- YOUR ASSIGNMENT:
Write out, word for word, every line in the data below from the one containing "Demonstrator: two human" to the one containing "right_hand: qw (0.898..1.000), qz", both of them included.

- Source data:
■ ■ ■ ■
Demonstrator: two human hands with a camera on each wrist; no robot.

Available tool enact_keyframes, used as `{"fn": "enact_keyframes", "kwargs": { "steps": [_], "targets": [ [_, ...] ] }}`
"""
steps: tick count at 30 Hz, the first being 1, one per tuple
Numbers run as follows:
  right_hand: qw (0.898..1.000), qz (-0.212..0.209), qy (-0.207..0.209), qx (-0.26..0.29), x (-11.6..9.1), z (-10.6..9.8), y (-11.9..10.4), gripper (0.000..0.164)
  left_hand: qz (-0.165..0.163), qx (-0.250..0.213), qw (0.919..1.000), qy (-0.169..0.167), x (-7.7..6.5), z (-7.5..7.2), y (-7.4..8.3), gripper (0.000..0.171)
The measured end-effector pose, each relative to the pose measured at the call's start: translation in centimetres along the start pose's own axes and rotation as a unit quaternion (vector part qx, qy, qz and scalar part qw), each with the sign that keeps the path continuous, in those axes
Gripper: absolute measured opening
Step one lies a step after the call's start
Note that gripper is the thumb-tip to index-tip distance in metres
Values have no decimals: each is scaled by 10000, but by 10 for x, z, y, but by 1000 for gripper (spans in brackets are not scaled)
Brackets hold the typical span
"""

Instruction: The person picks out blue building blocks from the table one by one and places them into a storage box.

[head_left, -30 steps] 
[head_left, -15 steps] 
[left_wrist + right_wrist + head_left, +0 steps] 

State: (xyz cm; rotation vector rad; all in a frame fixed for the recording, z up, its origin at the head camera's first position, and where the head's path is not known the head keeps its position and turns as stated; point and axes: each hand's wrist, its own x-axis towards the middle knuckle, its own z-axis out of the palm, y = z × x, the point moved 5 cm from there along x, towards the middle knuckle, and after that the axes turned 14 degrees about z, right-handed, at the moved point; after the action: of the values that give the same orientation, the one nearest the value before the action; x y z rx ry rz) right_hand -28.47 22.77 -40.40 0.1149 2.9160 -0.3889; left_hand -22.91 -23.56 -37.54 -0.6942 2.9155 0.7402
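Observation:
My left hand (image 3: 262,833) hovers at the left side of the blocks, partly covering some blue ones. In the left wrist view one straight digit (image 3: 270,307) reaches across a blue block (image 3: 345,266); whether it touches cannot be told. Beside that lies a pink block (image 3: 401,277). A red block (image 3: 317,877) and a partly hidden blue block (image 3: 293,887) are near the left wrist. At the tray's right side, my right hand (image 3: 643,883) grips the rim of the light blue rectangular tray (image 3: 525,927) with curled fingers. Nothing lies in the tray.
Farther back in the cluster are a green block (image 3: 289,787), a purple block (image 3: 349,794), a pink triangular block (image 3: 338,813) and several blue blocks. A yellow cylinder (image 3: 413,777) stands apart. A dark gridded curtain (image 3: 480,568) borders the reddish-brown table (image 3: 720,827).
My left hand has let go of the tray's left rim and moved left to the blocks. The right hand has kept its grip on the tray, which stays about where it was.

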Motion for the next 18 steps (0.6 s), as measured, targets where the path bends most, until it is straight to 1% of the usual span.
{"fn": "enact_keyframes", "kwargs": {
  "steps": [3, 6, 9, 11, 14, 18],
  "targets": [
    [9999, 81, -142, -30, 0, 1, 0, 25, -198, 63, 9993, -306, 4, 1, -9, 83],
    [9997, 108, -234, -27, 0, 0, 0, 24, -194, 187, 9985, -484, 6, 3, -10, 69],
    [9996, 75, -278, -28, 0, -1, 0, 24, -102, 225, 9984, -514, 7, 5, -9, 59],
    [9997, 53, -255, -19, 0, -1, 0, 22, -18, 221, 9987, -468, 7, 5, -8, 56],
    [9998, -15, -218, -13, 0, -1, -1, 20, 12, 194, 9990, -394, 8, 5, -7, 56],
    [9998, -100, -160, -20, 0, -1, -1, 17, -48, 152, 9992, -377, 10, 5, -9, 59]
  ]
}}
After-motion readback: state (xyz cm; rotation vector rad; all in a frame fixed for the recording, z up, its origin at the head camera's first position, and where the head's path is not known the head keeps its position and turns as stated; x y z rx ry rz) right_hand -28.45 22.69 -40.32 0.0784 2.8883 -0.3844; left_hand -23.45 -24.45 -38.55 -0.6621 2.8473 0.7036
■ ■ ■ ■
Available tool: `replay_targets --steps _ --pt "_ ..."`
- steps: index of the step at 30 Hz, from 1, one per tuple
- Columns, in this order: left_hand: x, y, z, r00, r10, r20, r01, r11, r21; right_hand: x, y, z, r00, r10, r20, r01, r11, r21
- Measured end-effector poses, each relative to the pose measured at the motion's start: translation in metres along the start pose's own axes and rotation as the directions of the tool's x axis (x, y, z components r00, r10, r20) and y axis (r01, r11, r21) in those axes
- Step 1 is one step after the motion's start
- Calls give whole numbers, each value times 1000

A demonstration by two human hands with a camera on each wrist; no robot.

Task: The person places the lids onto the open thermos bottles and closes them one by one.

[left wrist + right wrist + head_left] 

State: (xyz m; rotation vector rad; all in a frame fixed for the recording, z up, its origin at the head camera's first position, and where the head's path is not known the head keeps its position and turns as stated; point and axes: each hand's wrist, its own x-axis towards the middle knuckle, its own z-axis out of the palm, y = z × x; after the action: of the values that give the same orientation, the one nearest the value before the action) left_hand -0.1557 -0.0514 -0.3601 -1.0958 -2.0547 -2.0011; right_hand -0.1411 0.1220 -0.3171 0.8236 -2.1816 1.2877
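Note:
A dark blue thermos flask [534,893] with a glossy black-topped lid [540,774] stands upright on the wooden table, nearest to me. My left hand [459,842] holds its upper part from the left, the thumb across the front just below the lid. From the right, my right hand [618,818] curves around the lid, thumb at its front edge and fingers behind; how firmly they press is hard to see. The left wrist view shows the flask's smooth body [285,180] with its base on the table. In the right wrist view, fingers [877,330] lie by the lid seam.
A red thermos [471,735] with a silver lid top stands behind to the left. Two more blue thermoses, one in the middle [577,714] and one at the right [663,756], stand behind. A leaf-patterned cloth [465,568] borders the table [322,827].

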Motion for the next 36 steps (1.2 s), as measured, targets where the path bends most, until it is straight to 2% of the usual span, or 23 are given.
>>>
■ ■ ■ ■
- OUTPUT:
Demonstrator: two human hands with a camera on each wrist; no robot.

Available tool enact_keyframes, used as `{"fn": "enact_keyframes", "kwargs": { "steps": [_], "targets": [ [_, ...] ] }}`
"""
steps: tick count at 30 Hz, the first being 1, one per tuple
Numbers run as follows:
  right_hand: qw (0.898..1.000), qz (-0.212..0.209), qy (-0.207..0.209), qx (-0.26..0.29), x (-11.6..9.1), z (-10.6..9.8), y (-11.9..10.4), gripper (0.000..0.164)

The answer was given in full.